The helper returns the legacy mapping when leaf 0xb is not implemented
(as is the case at the moment).
Signed-off-by: Alejandro Vallejo <alejandro.vallejo@cloud.com>
---
v7:
* Changes to commit message
---
tools/tests/cpu-policy/test-cpu-policy.c | 68 +++++++++++++++++++++
xen/include/xen/lib/x86/cpu-policy.h | 11 ++++
xen/lib/x86/policy.c | 76 ++++++++++++++++++++++++
3 files changed, 155 insertions(+)
diff --git a/tools/tests/cpu-policy/test-cpu-policy.c b/tools/tests/cpu-policy/test-cpu-policy.c
index 849d7cebaa7c..e5f9b8f7ee39 100644
--- a/tools/tests/cpu-policy/test-cpu-policy.c
+++ b/tools/tests/cpu-policy/test-cpu-policy.c
@@ -781,6 +781,73 @@ static void test_topo_from_parts(void)
}
}
+static void test_x2apic_id_from_vcpu_id_success(void)
+{
+ static const struct test {
+ unsigned int vcpu_id;
+ unsigned int threads_per_core;
+ unsigned int cores_per_pkg;
+ uint32_t x2apic_id;
+ uint8_t x86_vendor;
+ } tests[] = {
+ {
+ .vcpu_id = 3, .threads_per_core = 3, .cores_per_pkg = 8,
+ .x2apic_id = 1 << 2,
+ },
+ {
+ .vcpu_id = 6, .threads_per_core = 3, .cores_per_pkg = 8,
+ .x2apic_id = 2 << 2,
+ },
+ {
+ .vcpu_id = 24, .threads_per_core = 3, .cores_per_pkg = 8,
+ .x2apic_id = 1 << 5,
+ },
+ {
+ .vcpu_id = 35, .threads_per_core = 3, .cores_per_pkg = 8,
+ .x2apic_id = (35 % 3) | (((35 / 3) % 8) << 2) | ((35 / 24) << 5),
+ },
+ {
+ .vcpu_id = 96, .threads_per_core = 7, .cores_per_pkg = 3,
+ .x2apic_id = (96 % 7) | (((96 / 7) % 3) << 3) | ((96 / 21) << 5),
+ },
+ };
+
+ const uint8_t vendors[] = {
+ X86_VENDOR_INTEL,
+ X86_VENDOR_AMD,
+ X86_VENDOR_CENTAUR,
+ X86_VENDOR_SHANGHAI,
+ X86_VENDOR_HYGON,
+ };
+
+ printf("Testing x2apic id from vcpu id success:\n");
+
+ /* Perform the test run on every vendor we know about */
+ for ( size_t i = 0; i < ARRAY_SIZE(vendors); ++i )
+ {
+ for ( size_t j = 0; j < ARRAY_SIZE(tests); ++j )
+ {
+ struct cpu_policy policy = { .x86_vendor = vendors[i] };
+ const struct test *t = &tests[j];
+ uint32_t x2apic_id;
+ int rc = x86_topo_from_parts(&policy, t->threads_per_core,
+ t->cores_per_pkg);
+
+ if ( rc ) {
+ fail("FAIL[%d] - 'x86_topo_from_parts() failed", rc);
+ continue;
+ }
+
+ x2apic_id = x86_x2apic_id_from_vcpu_id(&policy, t->vcpu_id);
+ if ( x2apic_id != t->x2apic_id )
+ fail("FAIL - '%s cpu%u %u t/c %u c/p'. bad x2apic_id: expected=%u actual=%u\n",
+ x86_cpuid_vendor_to_str(policy.x86_vendor),
+ t->vcpu_id, t->threads_per_core, t->cores_per_pkg,
+ t->x2apic_id, x2apic_id);
+ }
+ }
+}
+
int main(int argc, char **argv)
{
printf("CPU Policy unit tests\n");
@@ -799,6 +866,7 @@ int main(int argc, char **argv)
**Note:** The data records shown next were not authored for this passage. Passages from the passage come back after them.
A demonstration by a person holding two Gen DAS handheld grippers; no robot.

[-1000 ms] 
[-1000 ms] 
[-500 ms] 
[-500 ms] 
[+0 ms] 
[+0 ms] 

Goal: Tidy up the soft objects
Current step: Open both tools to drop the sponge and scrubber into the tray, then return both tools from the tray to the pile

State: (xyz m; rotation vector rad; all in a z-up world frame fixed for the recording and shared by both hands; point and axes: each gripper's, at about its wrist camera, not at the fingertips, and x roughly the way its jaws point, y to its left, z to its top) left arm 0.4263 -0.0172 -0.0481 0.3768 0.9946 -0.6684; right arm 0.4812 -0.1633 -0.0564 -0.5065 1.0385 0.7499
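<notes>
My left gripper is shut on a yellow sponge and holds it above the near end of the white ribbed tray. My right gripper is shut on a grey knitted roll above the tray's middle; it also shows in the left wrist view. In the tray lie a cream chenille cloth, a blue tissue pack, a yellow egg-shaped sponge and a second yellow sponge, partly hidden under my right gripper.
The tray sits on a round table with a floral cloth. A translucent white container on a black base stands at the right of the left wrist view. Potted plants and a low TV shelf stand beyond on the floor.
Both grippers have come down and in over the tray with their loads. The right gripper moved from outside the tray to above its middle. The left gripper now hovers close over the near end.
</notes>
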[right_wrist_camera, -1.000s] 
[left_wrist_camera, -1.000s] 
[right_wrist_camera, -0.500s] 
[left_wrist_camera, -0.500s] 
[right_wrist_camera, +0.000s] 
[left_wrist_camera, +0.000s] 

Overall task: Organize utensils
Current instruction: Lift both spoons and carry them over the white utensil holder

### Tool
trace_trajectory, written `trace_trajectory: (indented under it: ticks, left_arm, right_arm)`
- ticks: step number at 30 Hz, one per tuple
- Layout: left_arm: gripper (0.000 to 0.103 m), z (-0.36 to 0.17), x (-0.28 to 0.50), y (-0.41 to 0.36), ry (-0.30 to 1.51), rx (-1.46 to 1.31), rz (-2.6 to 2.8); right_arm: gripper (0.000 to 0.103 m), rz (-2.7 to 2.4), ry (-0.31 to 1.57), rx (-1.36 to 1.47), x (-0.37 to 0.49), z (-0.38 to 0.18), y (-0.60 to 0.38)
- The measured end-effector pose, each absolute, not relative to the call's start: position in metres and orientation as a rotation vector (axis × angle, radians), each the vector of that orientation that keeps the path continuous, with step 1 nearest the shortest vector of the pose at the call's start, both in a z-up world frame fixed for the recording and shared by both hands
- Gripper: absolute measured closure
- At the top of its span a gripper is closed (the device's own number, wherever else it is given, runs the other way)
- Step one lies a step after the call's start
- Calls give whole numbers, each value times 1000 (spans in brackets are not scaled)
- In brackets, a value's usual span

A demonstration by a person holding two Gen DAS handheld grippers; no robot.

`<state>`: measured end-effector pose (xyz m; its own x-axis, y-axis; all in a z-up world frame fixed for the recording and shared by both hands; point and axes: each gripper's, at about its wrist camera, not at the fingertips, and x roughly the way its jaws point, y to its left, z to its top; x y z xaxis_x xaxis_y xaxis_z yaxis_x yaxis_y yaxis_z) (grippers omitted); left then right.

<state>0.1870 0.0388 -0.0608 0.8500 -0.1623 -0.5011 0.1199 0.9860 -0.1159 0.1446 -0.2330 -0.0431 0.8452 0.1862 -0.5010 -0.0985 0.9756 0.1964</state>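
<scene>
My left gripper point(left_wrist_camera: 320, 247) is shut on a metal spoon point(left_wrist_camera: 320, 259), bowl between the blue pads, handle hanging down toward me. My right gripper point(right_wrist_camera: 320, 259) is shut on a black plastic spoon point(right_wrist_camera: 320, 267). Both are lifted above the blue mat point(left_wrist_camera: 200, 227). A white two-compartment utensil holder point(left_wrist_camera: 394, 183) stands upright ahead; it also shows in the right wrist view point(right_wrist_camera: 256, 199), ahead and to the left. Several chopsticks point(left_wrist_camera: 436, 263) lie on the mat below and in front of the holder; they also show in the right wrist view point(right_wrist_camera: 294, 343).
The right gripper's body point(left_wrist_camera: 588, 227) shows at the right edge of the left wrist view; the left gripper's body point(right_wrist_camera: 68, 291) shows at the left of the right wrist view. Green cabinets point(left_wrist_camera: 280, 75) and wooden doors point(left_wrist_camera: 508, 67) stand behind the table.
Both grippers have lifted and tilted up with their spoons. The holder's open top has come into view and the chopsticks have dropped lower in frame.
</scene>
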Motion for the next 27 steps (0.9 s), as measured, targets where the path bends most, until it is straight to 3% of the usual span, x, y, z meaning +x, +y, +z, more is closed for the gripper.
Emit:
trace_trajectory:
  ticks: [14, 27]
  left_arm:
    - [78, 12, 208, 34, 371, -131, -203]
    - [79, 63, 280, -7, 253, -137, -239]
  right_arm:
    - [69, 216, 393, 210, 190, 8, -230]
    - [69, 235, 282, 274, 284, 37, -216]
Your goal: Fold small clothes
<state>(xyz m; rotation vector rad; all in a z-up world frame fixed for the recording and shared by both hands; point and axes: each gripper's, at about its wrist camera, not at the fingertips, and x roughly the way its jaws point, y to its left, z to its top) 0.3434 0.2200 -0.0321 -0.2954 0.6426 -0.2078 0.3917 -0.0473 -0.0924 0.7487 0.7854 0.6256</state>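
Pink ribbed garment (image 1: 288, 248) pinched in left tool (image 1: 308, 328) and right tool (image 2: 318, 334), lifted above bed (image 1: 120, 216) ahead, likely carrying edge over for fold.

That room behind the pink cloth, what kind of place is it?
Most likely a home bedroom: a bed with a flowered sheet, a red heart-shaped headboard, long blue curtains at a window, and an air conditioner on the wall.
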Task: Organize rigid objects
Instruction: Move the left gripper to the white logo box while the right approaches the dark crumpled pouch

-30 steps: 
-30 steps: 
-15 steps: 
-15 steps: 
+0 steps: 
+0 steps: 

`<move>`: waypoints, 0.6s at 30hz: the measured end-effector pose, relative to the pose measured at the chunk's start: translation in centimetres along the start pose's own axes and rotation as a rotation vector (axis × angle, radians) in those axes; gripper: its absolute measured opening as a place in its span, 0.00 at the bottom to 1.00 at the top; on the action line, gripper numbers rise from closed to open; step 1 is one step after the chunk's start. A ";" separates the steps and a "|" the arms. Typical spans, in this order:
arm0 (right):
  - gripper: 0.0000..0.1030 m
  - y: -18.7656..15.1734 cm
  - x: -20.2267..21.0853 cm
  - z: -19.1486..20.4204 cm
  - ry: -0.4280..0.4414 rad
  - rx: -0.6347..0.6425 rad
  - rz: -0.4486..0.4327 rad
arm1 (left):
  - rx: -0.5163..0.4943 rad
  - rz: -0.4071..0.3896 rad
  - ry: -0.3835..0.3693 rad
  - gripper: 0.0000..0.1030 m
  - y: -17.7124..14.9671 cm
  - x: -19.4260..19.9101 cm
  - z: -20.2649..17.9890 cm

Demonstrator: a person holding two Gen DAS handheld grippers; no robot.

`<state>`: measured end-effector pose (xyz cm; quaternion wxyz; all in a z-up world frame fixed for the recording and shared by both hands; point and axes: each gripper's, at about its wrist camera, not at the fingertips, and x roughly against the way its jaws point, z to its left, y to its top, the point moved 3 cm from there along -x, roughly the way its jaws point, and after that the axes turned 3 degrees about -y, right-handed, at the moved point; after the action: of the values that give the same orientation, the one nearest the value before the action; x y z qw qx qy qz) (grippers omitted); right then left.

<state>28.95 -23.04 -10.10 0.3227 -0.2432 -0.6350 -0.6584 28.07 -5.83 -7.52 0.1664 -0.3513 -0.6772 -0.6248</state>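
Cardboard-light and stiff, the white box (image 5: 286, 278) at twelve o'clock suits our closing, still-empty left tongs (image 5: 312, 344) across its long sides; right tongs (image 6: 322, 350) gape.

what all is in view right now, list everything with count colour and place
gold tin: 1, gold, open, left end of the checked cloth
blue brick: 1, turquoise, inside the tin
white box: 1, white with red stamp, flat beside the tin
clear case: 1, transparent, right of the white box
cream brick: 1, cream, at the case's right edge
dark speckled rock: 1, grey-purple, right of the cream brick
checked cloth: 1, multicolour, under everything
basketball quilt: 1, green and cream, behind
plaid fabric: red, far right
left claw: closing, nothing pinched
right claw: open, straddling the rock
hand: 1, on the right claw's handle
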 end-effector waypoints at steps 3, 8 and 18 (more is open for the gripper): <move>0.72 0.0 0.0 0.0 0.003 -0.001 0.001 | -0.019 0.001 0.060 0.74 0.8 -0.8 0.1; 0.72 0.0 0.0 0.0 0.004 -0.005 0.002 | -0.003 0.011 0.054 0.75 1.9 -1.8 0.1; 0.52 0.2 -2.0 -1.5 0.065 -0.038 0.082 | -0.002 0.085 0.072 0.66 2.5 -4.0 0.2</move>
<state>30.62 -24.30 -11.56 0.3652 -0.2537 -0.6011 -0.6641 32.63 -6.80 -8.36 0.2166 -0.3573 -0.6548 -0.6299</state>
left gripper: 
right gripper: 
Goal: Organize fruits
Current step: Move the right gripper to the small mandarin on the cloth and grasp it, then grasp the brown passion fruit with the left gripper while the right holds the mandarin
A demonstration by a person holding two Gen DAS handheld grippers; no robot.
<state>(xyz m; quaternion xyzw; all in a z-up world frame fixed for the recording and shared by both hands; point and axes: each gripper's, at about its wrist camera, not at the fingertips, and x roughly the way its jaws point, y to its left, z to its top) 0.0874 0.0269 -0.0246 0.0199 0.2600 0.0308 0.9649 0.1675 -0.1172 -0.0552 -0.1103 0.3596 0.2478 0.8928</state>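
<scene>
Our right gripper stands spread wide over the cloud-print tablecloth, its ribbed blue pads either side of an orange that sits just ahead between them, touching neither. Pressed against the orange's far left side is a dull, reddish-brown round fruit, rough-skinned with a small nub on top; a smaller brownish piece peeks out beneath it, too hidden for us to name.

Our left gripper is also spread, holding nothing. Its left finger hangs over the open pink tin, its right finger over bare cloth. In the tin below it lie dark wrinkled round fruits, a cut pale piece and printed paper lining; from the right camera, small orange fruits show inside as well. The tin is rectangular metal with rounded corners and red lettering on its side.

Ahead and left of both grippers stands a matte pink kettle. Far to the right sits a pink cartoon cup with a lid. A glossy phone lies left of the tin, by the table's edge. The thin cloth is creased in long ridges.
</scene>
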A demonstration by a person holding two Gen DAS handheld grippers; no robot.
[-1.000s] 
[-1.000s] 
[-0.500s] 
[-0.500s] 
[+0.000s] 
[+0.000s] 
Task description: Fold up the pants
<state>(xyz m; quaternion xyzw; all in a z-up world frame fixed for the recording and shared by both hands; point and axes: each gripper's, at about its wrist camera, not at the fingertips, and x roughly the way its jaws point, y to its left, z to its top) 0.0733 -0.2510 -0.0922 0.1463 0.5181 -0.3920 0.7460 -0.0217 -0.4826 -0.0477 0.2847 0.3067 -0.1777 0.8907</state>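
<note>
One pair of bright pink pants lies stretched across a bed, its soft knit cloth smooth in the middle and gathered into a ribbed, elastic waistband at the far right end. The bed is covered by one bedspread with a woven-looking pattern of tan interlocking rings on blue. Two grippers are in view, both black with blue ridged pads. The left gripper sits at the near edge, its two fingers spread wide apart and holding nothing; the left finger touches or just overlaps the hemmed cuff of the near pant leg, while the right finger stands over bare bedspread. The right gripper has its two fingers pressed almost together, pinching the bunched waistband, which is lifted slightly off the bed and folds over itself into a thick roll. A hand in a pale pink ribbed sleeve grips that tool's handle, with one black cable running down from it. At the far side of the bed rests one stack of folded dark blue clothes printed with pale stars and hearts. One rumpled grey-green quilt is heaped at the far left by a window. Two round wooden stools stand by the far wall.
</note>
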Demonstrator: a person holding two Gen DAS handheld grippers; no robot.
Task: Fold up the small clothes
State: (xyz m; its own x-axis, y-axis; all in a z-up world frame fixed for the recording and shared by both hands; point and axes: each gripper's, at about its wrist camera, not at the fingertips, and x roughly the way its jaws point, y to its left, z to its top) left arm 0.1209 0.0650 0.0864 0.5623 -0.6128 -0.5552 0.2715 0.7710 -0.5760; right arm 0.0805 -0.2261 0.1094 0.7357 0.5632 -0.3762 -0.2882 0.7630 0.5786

test_is_compatible_failure();
test_topo_from_parts();
+ test_x2apic_id_from_vcpu_id_success();
if ( nr_failures )
printf("Done: %u failures\n", nr_failures);
diff --git a/xen/include/xen/lib/x86/cpu-policy.h b/xen/include/xen/lib/x86/cpu-policy.h
index 67d16fda933d..61d5cf3c7f12 100644
--- a/xen/include/xen/lib/x86/cpu-policy.h
+++ b/xen/include/xen/lib/x86/cpu-policy.h
@@ -542,6 +542,17 @@ int x86_cpu_policies_are_compatible(const struct cpu_policy *host,
const struct cpu_policy *guest,
struct cpu_policy_errors *err);
+/**
+ * Calculates the x2APIC ID of a vCPU given a CPU policy
+ *
+ * If the policy lacks leaf 0xb falls back to legacy mapping of apic_id=cpu*2
+ *
+ * @param p CPU policy of the domain.
+ * @param id vCPU ID of the vCPU.
+ * @returns x2APIC ID of the vCPU.
+ */
+uint32_t x86_x2apic_id_from_vcpu_id(const struct cpu_policy *p, uint32_t id);
+
/**
* Synthesise topology information in `p` given high-level constraints
*
diff --git a/xen/lib/x86/policy.c b/xen/lib/x86/policy.c
index 5ff89022e901..427a90f907a2 100644
--- a/xen/lib/x86/policy.c
+++ b/xen/lib/x86/policy.c
@@ -2,6 +2,82 @@
#include <xen/lib/x86/cpu-policy.h>
+static uint32_t parts_per_higher_scoped_level(const struct cpu_policy *p,
+ size_t lvl)
+{
+ /*
+ * `nr_logical` reported by Intel is the number of THREADS contained in
+ * the next topological scope. For example, assuming a system with 2
+ * threads/core and 3 cores/module in a fully symmetric topology,
+ * `nr_logical` at the core level will report 6. Because it's reporting
+ * the number of threads in a module.
+ *
+ * On AMD/Hygon, nr_logical is already normalized by the higher scoped
+ * level (cores/complex, etc) so we can return it as-is.
+ */
+ if ( p->x86_vendor != X86_VENDOR_INTEL || !lvl )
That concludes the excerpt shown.